◆ **What the task requires**: Look in the material below for the line holding "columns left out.". Set it down exactly, with each later line up to and including the line holding "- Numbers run".

◆ **Collected data**:

************

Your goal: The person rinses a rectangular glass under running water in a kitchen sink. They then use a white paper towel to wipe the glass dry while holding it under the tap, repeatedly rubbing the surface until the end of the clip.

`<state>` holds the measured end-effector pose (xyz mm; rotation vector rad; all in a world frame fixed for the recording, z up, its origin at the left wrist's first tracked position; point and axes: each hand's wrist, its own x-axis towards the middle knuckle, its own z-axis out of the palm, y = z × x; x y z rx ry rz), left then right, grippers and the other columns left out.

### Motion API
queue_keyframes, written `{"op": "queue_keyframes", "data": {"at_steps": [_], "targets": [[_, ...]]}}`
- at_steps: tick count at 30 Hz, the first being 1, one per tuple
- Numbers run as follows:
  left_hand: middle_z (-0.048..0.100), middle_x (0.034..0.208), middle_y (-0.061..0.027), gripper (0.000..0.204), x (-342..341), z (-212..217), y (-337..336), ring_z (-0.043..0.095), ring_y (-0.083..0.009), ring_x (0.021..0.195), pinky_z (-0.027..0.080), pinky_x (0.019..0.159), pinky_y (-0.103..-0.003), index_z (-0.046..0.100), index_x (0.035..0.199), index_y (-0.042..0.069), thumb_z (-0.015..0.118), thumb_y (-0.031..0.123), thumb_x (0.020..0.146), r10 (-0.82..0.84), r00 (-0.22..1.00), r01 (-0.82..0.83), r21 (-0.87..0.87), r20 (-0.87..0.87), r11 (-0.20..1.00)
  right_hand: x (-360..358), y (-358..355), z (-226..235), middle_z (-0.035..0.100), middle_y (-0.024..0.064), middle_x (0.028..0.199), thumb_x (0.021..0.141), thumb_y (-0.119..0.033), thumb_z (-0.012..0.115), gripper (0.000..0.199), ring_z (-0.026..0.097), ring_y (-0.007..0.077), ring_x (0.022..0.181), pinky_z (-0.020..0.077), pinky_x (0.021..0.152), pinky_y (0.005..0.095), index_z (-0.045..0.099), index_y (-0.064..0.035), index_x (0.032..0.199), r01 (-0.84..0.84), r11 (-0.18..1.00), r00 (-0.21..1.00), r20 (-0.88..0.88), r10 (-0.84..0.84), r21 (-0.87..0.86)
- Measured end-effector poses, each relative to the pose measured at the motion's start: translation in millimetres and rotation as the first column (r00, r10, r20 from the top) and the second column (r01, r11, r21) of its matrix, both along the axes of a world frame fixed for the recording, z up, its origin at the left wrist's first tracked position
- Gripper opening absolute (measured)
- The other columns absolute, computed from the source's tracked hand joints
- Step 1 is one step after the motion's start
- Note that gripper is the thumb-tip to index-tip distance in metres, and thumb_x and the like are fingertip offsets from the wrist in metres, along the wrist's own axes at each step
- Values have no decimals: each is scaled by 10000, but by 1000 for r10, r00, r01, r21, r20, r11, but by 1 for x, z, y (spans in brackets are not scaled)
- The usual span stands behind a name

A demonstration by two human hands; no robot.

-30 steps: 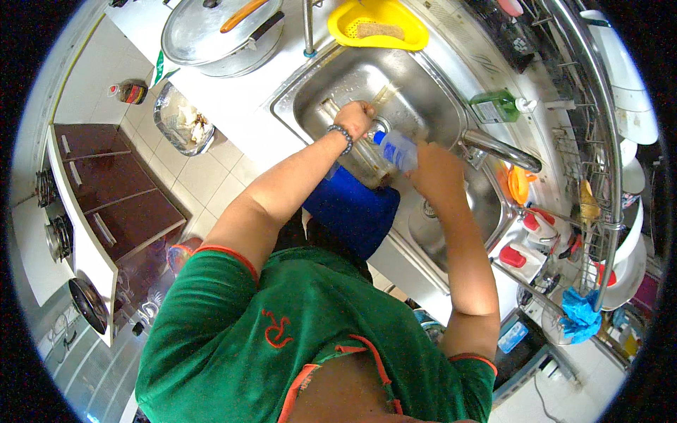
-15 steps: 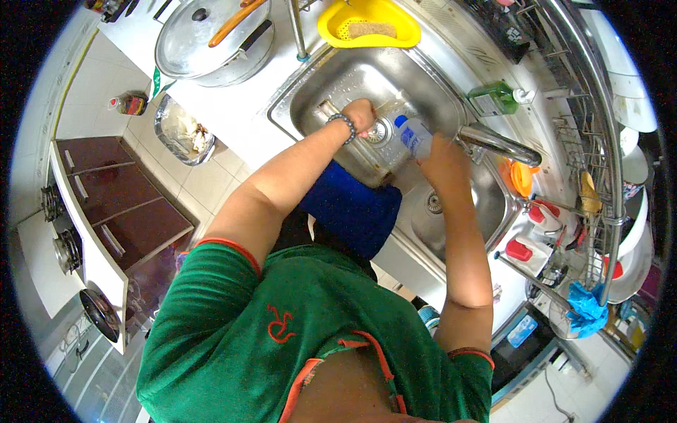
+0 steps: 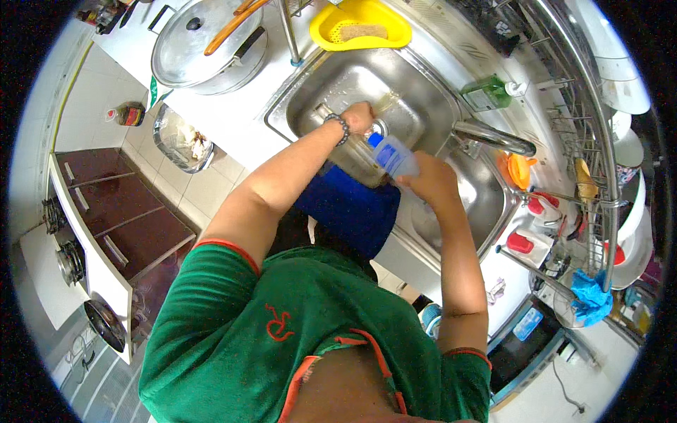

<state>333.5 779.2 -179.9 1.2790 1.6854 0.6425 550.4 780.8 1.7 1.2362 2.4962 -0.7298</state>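
Note:
My right hand (image 3: pixel 434 180) grips a clear plastic bottle (image 3: pixel 397 158) with a blue cap and a blue-marked label. The bottle is tilted over the steel sink (image 3: pixel 419 77), its cap end pointing left, close to my left hand (image 3: pixel 358 117). That hand is low in the left basin near the drain, its fingers curled; what they hold, if anything, is hidden. A dark bead bracelet (image 3: pixel 343 128) circles my left wrist. Beside it, a pale, see-through edge shows in the basin, too unclear to name. Water wets the basin floor.
A yellow strainer basket (image 3: pixel 326 32) with a brown sponge (image 3: pixel 363 32) sits behind the sink. The faucet (image 3: pixel 493 137) reaches over the right basin. A green bottle (image 3: pixel 486 94) lies behind it. At left stands a lidded pan (image 3: pixel 197 56); a wire rack (image 3: pixel 599 141) curves along the right.
My right hand has carried the bottle left and slightly nearer to me, bringing its cap closer to my left hand. My left hand has hardly moved.

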Motion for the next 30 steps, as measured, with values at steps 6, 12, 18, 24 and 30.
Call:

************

◆ **Answer section**:
`<state>` holds the measured end-effector pose (xyz mm; rotation vector rad; all in a world frame fixed for the recording, z up, its origin at the left wrist's first tracked position; point and axes: each hand's wrist, its own x-axis towards the middle knuckle, its own z-axis out of the palm, y = z × x; x y z rx ry rz), left then right, grippers and the other columns left out.

### Motion API
queue_keyframes, written `{"op": "queue_keyframes", "data": {"at_steps": [_], "targets": [[_, ...]]}}`
- at_steps: tick count at 30 Hz, the first being 1, one per tuple
- Numbers run as follows:

This completes the response.